This summer, Oberlin College donated $225,000 to the Oberlin Fire Department to help them buy a new fire truck. The College's donation covers about a third of the cost of the new truck, which will cost $673,000.
"The College has assisted the Fire Department since 1968," said Dennis Kirin, Oberlin Fire Chief, referring to the College's policy of helping the Fire Department purchase new fire-fighting equipment. "We see it as the College showing its appreciation for the services that we provide."
Andy Evans, Vice President of Finance, mentioned that the donation was easy to justify because as a non-profit organization, the College is tax-exempt and therefore doesn't support the Fire Department through town taxes.
"As a college we are dependent on the city for fire safety, and we look to the city to meet our needs. In return, we've always helped the city buy new fire trucks," President of the College Nancy Dye said.
The new truck will replace the Fire Department's aerial ladder truck, which was purchased in 1968. The older a truck gets, Kirin explained, the more repair it requires and the harder it becomes to find parts. The Fire Department hopes to retire the old truck before its thirtieth year.
The new fire truck has been ordered but is not expected to arrive until March, 1998. The Fire Department ordered the truck from Pierce Manufacturing Company in Appleton, Wisconsin. Pierce is one of four companies in the country that builds fire trucks.
Every fire truck is built with design specifications from the Fire Department ordering the truck, and every truck is built from scratch. The building process takes about two months.
"Technology has changed significantly," said Kirin. "In 1968, all fire apparatus were mechanical.
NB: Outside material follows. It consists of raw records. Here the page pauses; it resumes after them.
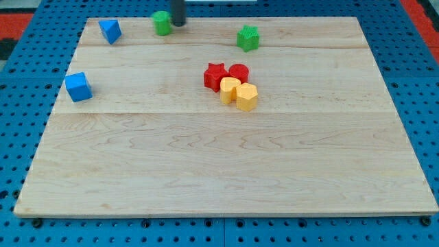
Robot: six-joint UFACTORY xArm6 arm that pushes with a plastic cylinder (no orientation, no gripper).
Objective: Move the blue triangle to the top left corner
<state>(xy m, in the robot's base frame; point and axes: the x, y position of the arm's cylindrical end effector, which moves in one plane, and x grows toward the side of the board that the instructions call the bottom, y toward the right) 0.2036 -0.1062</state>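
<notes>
- Where the table's [226, 171] far edge runs along the view's top, the dark rod comes down from above, and the tip [178, 25] sits close to that edge, left of its middle.
- The arm carries no hand at all, only this rod, so nothing is held and nothing opens or closes.
- A green block [162, 22], roundish in shape, lies just beside the tip on the view's left; whether the two touch cannot be told.
- The blue triangle [110, 30] lies near the table's top left corner, close to the top edge and a little in from the left edge, well apart from the tip with the green block between them.
- A blue cube [78, 86] rests near the left edge, below the blue triangle and apart from it.
- A green star-like block [248, 38] stands near the top edge, right of the tip and well apart from it.
- Near the table's middle, somewhat toward the top, four blocks crowd together: a red star [215, 75], a red round block [239, 71] touching it on the right, a yellow block [229, 89] just below them whose shape is unclear, and a yellow hexagon [247, 97] against it on the lower right.
- Around the table lies a blue pegboard [20, 137] full of holes.
</notes>
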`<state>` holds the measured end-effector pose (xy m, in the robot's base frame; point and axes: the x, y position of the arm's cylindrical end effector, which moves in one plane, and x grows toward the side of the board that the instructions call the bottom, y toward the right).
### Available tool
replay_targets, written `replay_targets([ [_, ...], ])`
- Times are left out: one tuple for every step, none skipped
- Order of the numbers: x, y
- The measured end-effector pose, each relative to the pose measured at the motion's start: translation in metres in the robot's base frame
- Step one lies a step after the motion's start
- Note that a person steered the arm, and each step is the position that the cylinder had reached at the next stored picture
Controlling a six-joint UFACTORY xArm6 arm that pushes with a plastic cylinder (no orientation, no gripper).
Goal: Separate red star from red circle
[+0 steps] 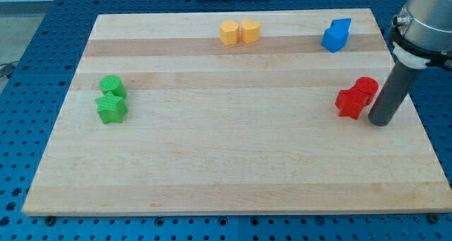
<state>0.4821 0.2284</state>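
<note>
The red star (348, 102) and the red circle (366, 90) lie touching each other near the view's right edge of the wooden board (226, 163). The star is at the lower left of the pair, the circle at the upper right. My tip (379, 122) rests on the board just to the right of and slightly below the pair, close beside the circle and star. I cannot tell whether it touches them.
Two yellow blocks (239, 32) sit side by side at the view's top centre. A blue block (337, 35) lies at the top right. A green circle (111, 85) and a green star (111, 108) sit together at the left.
</note>
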Motion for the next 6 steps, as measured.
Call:
replay_targets([
  [-0.003,-0.001],
  [-0.010,-0.011],
  [-0.007,-0.028],
  [-0.004,-0.047],
  [-0.003,-0.062],
  [-0.003,-0.031],
])
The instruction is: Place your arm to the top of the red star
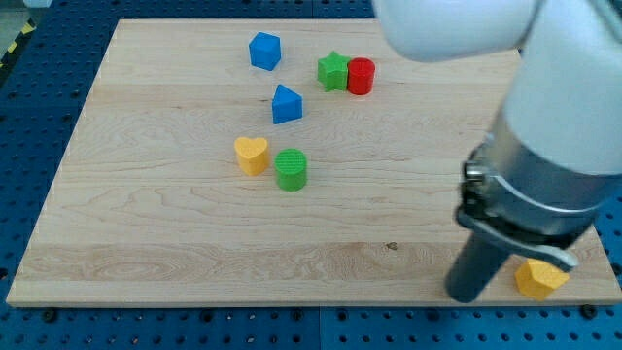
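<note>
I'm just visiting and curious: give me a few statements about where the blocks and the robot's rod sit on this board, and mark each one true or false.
1. The green star touches the red cylinder. True.
2. My tip rests against the blue blocks. False: it is near the view's bottom right, beside a yellow block, far from the others.
3. The yellow heart sits just left of the green cylinder. True.
4. A red star lies in the middle of the board. False: no red star is visible; the only red block looks like a cylinder.
5. Two blue blocks are in view. True.
</note>
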`<action>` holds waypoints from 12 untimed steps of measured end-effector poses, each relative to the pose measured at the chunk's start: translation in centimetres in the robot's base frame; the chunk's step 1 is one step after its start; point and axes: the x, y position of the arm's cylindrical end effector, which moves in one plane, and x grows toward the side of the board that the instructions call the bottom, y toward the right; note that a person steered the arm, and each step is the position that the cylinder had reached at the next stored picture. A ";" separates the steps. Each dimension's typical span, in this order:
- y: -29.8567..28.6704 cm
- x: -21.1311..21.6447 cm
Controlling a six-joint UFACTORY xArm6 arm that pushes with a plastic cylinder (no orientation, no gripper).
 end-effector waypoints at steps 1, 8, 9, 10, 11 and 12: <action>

Now everything is micro-processor driven."
In addition to the increased technology, the new truck will increase the power of the fire pump to 1500 gallons per minute from the older trucks capacity of 1000 gallons per minute. The new truck will also have a 100 foot climbable ladder. The older truck's ladder only reached 85 feet and required a basket at the end to move people to the ground. By having a fire truck, the Fire Department is able to respond in two to three minutes. If the fire truck were to come from the next-closest location, which is Elyria, the response time would be greater than 10 minutes.
The facilities of the Fire Department also affect the College's insurance ratings. The College, and all the businesses in the town, have lower insurance rates because the Fire Department is well-equipped to respond to emergencies.
"I'm glad the College supports the town like this, even if it does benefit the College as well," said Matt Passell, OC '96 and a client services intern in the Computing Center.